We walked back to the palace, slower this time, she wasn’t as rushed or perhaps, as excited as yesterday. It seemed as though she was deep in thought, distracted or something like that. I knew she wanted me to be happy, it was always comforting to have her here, have her be in my life, rooting for me. We got changed in much the same way as yesterday. Then sat down.

“We were going to do something with you’re voice today weren’t we?”

“I think so.” 

“I did some reading for once, I heard how women have their voice boxes slightly higher up in their throat than men do, so I was thinking we could just try something based around having you try to raise it or something yourself.” 

“I guess I could try it.”

I felt the muscles tense, there was something back there, something I could move, I was kind of surprised I could figure it out so quickly. I tried to say something, it felt slightly weird though my voice did come out slightly higher than normal, and it sounded almost completely like a girl’s voice.

“Very good!

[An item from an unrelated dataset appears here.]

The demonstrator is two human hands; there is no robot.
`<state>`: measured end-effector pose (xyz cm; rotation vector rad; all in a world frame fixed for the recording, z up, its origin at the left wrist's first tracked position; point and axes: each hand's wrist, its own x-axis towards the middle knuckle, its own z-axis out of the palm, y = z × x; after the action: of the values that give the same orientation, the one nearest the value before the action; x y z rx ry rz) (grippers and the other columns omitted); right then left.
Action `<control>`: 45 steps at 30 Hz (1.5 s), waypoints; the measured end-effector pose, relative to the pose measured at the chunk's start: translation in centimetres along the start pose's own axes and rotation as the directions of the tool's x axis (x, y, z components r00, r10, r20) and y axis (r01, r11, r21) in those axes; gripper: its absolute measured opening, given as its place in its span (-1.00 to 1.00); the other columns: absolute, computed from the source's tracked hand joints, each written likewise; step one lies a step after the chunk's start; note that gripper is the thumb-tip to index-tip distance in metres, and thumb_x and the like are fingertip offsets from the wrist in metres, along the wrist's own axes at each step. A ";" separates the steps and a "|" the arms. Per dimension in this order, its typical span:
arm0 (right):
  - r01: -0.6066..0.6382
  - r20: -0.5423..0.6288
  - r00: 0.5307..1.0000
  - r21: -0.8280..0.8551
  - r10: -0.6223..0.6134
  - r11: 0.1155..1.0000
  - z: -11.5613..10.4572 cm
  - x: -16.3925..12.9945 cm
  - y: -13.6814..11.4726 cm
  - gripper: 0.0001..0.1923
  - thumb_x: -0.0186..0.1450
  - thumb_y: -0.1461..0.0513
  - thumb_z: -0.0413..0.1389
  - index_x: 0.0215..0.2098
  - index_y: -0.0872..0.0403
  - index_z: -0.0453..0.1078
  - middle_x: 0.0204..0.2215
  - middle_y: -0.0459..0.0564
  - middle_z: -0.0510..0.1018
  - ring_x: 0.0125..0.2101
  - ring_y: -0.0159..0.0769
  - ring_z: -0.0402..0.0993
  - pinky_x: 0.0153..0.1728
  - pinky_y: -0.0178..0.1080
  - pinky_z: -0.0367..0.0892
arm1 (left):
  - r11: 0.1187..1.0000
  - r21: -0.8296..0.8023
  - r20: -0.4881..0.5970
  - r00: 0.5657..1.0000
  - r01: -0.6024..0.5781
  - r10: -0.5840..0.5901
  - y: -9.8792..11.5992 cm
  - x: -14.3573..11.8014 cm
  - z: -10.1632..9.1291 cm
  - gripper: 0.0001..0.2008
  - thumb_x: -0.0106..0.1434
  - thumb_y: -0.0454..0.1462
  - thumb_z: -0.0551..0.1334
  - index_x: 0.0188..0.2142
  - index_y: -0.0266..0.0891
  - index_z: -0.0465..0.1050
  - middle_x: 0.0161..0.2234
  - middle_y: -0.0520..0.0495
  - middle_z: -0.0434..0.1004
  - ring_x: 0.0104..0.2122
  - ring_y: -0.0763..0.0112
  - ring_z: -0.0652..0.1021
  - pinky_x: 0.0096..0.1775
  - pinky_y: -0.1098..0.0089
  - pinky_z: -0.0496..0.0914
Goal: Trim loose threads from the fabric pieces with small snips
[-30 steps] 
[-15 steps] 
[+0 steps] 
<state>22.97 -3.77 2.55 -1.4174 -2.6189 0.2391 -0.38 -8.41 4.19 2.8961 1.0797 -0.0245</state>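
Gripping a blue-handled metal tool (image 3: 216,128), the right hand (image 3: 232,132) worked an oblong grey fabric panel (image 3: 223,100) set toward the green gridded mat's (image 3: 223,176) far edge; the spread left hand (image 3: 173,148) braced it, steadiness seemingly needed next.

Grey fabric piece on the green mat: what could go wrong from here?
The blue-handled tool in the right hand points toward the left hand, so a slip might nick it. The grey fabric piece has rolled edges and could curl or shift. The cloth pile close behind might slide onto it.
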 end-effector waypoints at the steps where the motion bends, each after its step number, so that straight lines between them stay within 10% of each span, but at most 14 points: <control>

Though you need practice, you sound a bit, well shaky and nasally. I suppose.”

“I’m not really sure, do I just say lots of stuff?”

“Maybe try syllables or individual words but you say them in different pitches, or something, up and down, to adjust to how your voice is.”

“Let’s try it!”

I then started to just repeat simply syllables, over and over, up and down for each, gradually the movements became more natural, I could breathe more normally, and the sound started to come together after a little while. I felt almost overjoyed at each bit, at each sound, marking me as more and more of a girl. I felt more comfortable in myself, as it all came together and my voice sounded higher.

“I think this is going quite well.”

“I think so too, though Armin there’s no real need to put your voice quite so high, I’m afraid you’ll end up sounding weird, the point is sounding natural, not sounding overly high or anything.”

“Weird?”

She sighed, “like you’re faking it or something like that.”

“I guess you’re right.” 

I started trying again, trying to tune my voice to something that felt right continuing the exercises. Eventually, it clicked, and Historia’s face lit up with a smile. It was as if she could feel how I was feeling. It was all coming together and things would be much better from here on out. 

“That’s much better!”

“Really?”

“You sound like a normal girl, and a cute one at that!”

A normal girl, I didn’t realise I’d be able to be one, ever. Throughout everything I’d mostly just assumed, that I’d have to be a guy, but every guy wanted to be a girl. I thought I had to be attracted to girls because every guy I knew, was attracted to girls. I could finally do things as I’d always wanted, and live how I’d always wanted. 

Historia looked concerned,

“You’re crying Armin.”

I didn’t realise, I felt, so happy, so deeply emotional, that they couldn’t help but bubble out of the pot.

“I feel happy.”

“That’s good.”

“I don’t have to be that guy I thought I did; I can do whatever I want. That’s what makes me happy.”

“You don’t. I’m glad to hear that I can make you happy.”

“Thanks for helping me out with all of this.”

“Well, I wish I could help more, I wish I could help you, smooth things over with Eren, but it doesn’t seem like I can come up with anything.”

“It’s okay, I feel like this is something that’s only for me to figure out. It’s my relationship after all, and my future with him, I can’t keep coming to you for help, forever.”

“You’re right.”

There was a pause for a moment.

“Should we move the clothes over? Besides it seems like you can put them on better today.”

“More or less.” 

It didn’t take long to start moving the stuff from one room to the other, and we ended up getting help. While walking through the corridors eventually we stumbled across Jean. I was surprised, that he wasn’t at training, with Eren and the others, I gave him a wave, it seemed like he couldn’t quite place me initially, before realising.

“Armin, it’s been a while.”

“It has, how are you Jean?”

“I’m good, I’m alright, yeah, I’m just trying to work through some stuff.”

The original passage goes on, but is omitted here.